Content starts

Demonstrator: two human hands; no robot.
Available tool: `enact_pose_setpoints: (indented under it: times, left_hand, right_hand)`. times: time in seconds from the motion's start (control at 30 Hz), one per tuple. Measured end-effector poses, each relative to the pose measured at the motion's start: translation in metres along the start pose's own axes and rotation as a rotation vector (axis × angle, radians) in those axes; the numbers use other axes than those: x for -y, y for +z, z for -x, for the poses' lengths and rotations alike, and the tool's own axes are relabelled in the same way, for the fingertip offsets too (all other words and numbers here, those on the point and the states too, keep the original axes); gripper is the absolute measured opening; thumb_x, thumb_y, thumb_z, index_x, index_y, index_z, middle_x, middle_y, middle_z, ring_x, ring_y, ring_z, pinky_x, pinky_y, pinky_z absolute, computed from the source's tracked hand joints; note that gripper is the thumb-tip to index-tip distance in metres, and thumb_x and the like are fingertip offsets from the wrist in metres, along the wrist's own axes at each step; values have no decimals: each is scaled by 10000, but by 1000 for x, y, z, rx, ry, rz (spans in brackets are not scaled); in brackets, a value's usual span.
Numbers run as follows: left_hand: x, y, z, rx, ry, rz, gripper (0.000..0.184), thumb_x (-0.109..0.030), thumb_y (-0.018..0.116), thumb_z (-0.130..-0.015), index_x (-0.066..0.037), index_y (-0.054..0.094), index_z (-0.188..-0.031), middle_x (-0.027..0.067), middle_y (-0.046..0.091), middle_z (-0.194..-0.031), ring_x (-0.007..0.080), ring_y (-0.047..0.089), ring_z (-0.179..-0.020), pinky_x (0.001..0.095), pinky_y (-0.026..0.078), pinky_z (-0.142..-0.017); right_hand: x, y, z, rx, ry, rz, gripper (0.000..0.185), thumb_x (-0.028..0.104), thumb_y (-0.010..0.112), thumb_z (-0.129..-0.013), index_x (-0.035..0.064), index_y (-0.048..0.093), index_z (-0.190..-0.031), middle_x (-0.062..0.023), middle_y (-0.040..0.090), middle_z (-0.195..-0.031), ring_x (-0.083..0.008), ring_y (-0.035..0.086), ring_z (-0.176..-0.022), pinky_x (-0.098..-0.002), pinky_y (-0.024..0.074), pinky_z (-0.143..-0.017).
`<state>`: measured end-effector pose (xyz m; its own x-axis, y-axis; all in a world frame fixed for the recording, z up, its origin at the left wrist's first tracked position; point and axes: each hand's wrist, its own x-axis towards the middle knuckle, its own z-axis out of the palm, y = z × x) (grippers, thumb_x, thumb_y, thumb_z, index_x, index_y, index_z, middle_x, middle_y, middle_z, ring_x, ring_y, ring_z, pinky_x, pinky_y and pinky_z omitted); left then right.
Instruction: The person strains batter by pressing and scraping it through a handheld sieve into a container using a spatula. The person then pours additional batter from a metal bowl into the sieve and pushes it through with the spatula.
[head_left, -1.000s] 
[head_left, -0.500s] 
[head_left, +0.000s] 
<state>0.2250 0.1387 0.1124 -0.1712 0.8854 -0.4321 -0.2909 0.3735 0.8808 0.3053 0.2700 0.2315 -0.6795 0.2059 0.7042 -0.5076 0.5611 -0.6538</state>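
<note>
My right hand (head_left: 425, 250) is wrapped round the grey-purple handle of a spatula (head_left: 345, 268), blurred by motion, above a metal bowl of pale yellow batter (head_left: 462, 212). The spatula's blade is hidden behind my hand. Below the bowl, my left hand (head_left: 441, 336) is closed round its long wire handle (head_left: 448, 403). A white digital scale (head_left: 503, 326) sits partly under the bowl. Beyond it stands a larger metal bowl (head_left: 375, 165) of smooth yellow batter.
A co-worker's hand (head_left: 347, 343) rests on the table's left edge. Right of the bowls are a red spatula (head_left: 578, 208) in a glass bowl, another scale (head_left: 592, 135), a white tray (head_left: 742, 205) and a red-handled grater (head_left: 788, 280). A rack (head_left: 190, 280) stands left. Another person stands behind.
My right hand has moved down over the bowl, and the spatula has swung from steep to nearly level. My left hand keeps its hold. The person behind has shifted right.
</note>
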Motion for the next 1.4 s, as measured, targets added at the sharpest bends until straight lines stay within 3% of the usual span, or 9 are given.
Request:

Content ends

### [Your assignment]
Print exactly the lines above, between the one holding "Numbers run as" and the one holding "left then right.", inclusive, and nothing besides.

### [Your response]
Numbers run as follows: left_hand: x, y, z, rx, ry, rz, gripper (0.000..0.184), thumb_x (-0.109..0.030), thumb_y (-0.018..0.116), thumb_z (-0.130..-0.015), index_x (-0.066..0.037), index_y (-0.054..0.094), index_z (-0.188..-0.031), middle_x (-0.027..0.067), middle_y (-0.046..0.091), middle_z (-0.194..-0.031), ring_x (-0.007..0.080), ring_y (-0.047..0.089), ring_z (-0.179..-0.020), pinky_x (0.001..0.095), pinky_y (-0.026..0.078), pinky_z (-0.142..-0.017); right_hand: x, y, z, rx, ry, rz, gripper (0.000..0.185), thumb_x (-0.028..0.104), thumb_y (-0.010..0.112), thumb_z (-0.129..-0.013), index_x (-0.035..0.064), index_y (-0.048..0.093), index_z (-0.190..-0.031), middle_x (-0.062..0.023), middle_y (-0.040..0.090), middle_z (-0.195..-0.031), ring_x (-0.083..0.008), ring_y (-0.035..0.086), ring_z (-0.176..-0.022), pinky_x (-0.098..-0.002), pinky_y (-0.024..0.074), pinky_z (-0.143..-0.017).
`<state>`: measured end-effector pose (xyz m; its own x-axis, y-axis; all in a world frame fixed for the recording, z up, its origin at the left wrist's first tracked position; point and axes: each hand's wrist, its own x-axis towards the middle knuckle, its own z-axis out of the palm, y = z × x) (grippers, thumb_x, thumb_y, thumb_z, index_x, index_y, index_z, middle_x, middle_y, middle_z, ring_x, ring_y, ring_z, pinky_x, pinky_y and pinky_z omitted); left then right.

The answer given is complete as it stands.